#### GIVEN DATA

+-------+

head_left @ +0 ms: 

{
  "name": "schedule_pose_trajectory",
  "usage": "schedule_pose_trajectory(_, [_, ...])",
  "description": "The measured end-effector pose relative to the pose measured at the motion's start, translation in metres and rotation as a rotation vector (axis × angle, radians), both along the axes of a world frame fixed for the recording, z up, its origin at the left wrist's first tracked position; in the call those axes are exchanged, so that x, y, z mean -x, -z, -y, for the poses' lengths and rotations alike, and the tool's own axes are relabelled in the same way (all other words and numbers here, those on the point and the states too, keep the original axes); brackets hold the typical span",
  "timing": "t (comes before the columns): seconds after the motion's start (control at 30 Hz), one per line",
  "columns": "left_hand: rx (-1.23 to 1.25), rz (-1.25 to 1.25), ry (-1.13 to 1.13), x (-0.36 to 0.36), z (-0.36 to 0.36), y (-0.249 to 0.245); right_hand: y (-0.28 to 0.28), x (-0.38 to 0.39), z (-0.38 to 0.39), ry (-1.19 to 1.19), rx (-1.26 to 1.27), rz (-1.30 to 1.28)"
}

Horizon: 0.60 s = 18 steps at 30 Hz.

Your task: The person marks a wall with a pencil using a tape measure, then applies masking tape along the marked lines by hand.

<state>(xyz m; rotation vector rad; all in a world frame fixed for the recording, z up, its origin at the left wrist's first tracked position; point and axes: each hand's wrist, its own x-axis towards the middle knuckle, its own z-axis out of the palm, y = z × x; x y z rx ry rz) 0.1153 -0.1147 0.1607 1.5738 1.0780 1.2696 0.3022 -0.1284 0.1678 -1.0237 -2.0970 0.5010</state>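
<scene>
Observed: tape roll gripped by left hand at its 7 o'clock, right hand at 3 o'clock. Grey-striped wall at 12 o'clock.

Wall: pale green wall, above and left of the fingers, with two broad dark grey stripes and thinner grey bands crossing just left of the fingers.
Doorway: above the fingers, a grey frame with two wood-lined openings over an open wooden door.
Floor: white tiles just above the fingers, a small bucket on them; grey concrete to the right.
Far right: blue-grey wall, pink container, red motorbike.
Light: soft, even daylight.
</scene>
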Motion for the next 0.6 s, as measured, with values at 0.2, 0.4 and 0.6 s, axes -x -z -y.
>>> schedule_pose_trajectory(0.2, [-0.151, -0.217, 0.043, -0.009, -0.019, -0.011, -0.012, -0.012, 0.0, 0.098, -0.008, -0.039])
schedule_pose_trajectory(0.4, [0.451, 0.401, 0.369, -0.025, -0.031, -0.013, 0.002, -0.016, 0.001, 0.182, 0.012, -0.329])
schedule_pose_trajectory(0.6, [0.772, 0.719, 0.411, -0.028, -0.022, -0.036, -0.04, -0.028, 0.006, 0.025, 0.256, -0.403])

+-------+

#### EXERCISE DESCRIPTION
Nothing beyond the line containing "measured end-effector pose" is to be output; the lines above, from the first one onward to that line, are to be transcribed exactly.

#### WRITTEN ANSWER
head_left @ +0 ms: 

{
  "name": "schedule_pose_trajectory",
  "usage": "schedule_pose_trajectory(_, [_, ...])",
  "description": "The measured end-effector pose relative to the pose measured at the motion's start, translation in metres and rotation as a rotation vector (axis × angle, radians), both along the axes of a world frame fixed for the recording, z up, its origin at the left wrist's first tracked position; in the call those axes are exchanged, so that x, y, z mean -x, -z, -y, for the poses' lengths and rotations alike, and the tool's own axes are relabelled in the same way (all other words and numbers here, those on the point and the states too, keep the original axes); brackets hold the typical span",

This output is complete as it stands.